The lack of knowledge investors have has become apparent. A combination of carelessness in spending money and lack of research have created an unpredictable market. The actions of investors in the market is unforeseeable, as many do not act in their own best interests, but rather follow the pressure and “advice” they receive from the Internet forums they read.

Grayson Pike, a computer science student at the University of Texas at Austin, is a cryptocurrency investor that has been working with cryptocurrencies for three years, but has become more heavily involved over the past year. He has experience developing applications for ethereum and has done research into the ethereum market. In relation to his research into each currency he invests in, he stated, “I have a lot of faith in (ethereum) because of my developer experience, but on the other hand, there are definitely currencies that had complete and wide speculation that it would be going up that I invested in.”

An example of this was his investment into gar
licoin, which was created as a Reddit meme. Pike actually came out ahead on this investment due to the uniformed strategies of the average investor in the coin. Dogecoin is another example of a meme taking over the cryptocurrency market, as its market cap in early 2018 reached around 2 billion dollars.

Memes like dogecoin and garlicoin are just small examples of how the market has been affected by peer pressure surrounding cryptocurrencies and current Internet culture. Take the “hodl” strategy in cryptocurrency, for example. Hodling means that investors should always hold onto their cryptocurrencies and not sell, with the belief that the coin’s value will still increase in the long term regardless of what happens in the short term in that coin’s market. This strategy was developed in a post on a bitcoin forum  which is easily accessible and has become widely popular as a reference for many cryptocurrency investors.

This post from December of 2013 has become a meme in the current market, as demonstrated by the Gucci Gang remix parody Hodl Gang. Hodling and “buying the dip” are common strategies among investors in cryptocurrency markets. Both of these strategies have been around since 2013, when the market was completely different and more volatile than it is today.

In addition to the hodl strategy, many investors use a strategy of “buying the dip.” The idea behind this is that an investor can buy low and then sell high, so when a cryptocurrency has a price drop, or seems to be crashing, investors should buy into the currency and not sell.

Most cryptocurrencies are more likely to fail than become successful. Combining this issue and the strategy of “buying the dip” leads investors into buying into failing cryptocurrencies rather than cutting their losses when given the opportunity, as they “buy the dip” and then must hodl onto that currency at all costs.

The pressure to buy the dip in a currency’s value and hold onto that currency when it is losing value are both terrible investment strategies, without being paired with research and a comprehensive understanding of the market.
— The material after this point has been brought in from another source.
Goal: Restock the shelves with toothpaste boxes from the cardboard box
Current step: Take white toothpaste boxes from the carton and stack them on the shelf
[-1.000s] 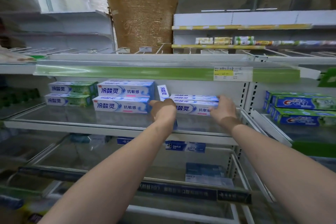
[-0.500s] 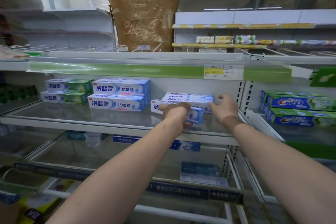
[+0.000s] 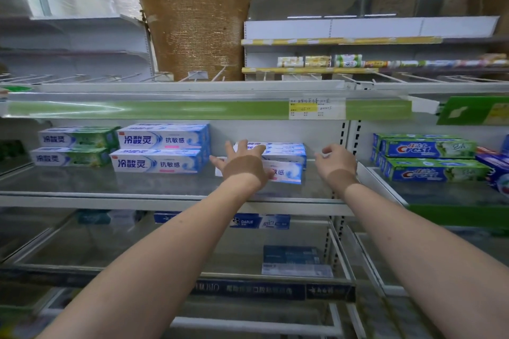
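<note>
Squaring up: the front toothpaste box [image 3: 286, 173] lies flat on the glass shelf [image 3: 165, 187], printed face out so a shopper can read it; it sits in front of a short stack of like boxes [image 3: 283, 150] that fills the lane behind.
Left hand: the left hand [image 3: 242, 164] has its fingers spread and straight, laid over the box's left part; judged a flat touch to nudge it into line, not a grasp, since nothing is curled round the carton.
Right hand: the right hand [image 3: 337, 161] hangs just beside the stack's right end, fingers loosely curled and holding nothing; whether a fingertip touches the cardboard I cannot tell.
Why two hands: one at each end probably keeps the long carton from skewing as it slides.
Neighbours: a blue-and-white double stack [image 3: 162, 150] stands just to the left, a green pair [image 3: 74, 148] beyond it, all faces forward in the same row.
Right bay: green Crest boxes [image 3: 432, 159] fill a separate section past the upright [image 3: 349, 140].
Supply: the cardboard box is out of view.
Progress: the shelf shows much bare glass, so restocking looks far from done.
</note>
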A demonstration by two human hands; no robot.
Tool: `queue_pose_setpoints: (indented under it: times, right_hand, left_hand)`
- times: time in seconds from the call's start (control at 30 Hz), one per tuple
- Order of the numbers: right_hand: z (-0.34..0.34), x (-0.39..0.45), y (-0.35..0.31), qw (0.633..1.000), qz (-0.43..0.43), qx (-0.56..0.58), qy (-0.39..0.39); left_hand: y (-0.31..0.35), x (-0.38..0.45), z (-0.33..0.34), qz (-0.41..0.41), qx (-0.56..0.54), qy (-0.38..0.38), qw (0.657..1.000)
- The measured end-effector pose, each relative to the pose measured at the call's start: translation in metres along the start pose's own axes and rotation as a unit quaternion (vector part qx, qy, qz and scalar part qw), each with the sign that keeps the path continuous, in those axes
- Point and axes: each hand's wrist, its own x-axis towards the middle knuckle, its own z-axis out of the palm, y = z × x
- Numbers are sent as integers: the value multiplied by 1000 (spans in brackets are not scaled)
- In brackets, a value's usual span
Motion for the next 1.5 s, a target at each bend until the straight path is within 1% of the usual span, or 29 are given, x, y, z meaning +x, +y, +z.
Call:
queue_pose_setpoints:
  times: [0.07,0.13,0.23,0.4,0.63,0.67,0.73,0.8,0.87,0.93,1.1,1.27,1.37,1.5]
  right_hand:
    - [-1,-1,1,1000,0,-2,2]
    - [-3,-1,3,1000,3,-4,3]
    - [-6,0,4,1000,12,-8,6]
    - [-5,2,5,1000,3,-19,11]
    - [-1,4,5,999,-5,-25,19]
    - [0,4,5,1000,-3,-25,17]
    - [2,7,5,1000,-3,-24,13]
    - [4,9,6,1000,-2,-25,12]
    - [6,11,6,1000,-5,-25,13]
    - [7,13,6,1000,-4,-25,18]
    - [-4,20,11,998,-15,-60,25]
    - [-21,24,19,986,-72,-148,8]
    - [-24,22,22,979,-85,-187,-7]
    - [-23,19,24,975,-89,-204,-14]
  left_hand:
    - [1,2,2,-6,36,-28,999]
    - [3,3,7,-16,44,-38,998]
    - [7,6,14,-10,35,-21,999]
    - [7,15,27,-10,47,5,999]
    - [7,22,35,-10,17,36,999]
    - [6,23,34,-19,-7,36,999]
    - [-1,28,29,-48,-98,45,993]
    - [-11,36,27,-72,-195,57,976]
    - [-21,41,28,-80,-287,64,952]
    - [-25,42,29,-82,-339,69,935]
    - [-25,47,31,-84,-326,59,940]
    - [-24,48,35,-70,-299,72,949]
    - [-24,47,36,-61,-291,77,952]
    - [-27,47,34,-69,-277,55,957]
An investor would never find a perfect time to sell, or any time to sell for that matter, due to the use of a combination of the two strategies and the decision to hold hard and fast to that initial game plan. In speaking about strategies like these in the current market, Pike said, “I think that, especially now if you look at the way that the markets are turning out, it is clear that the same strategies that have been good the past two years are definitely not the same because the markets have changed so much.”

It is obvious to many that the cryptocurrency market is extremely volatile and unpredictable, but it is possible to make a lot of money. Investors and traders should sit down and do their research before deciding to invest in any cryptocurrency and, on top of that, they should be prepared to lose however much money they put into the market because they are gambling on the currency. Uneducated investors may be unavoidable, but each investor should at least prepare themselves for the worst possible outcome.

On a personal note, I do believe that there is a lot of room for growth throughout the cryptocurrency market and that the blockchain will soon be expanded to other markets. But I also think that scams, pump and dumps, and Ponzi schemes will continue to be an issue for all cryptocurrency investors and users.

The ineptitude of many of those within the market may work to the advantage of well researched users or may destroy new cryptocurrencies. The combination of hodling and “buying the dip” leads many investors to lose their money on failing cryptocurrencies. Well-informed investors will be able to see the failure of a cryptocurrency and sell, or may even participate in pump and dump schemes realizing they can use schemes like a pump and dump to make money off of investors that see a rising cryptocurrency and feel the need to buy in due to their fear of missing out on the next big thing.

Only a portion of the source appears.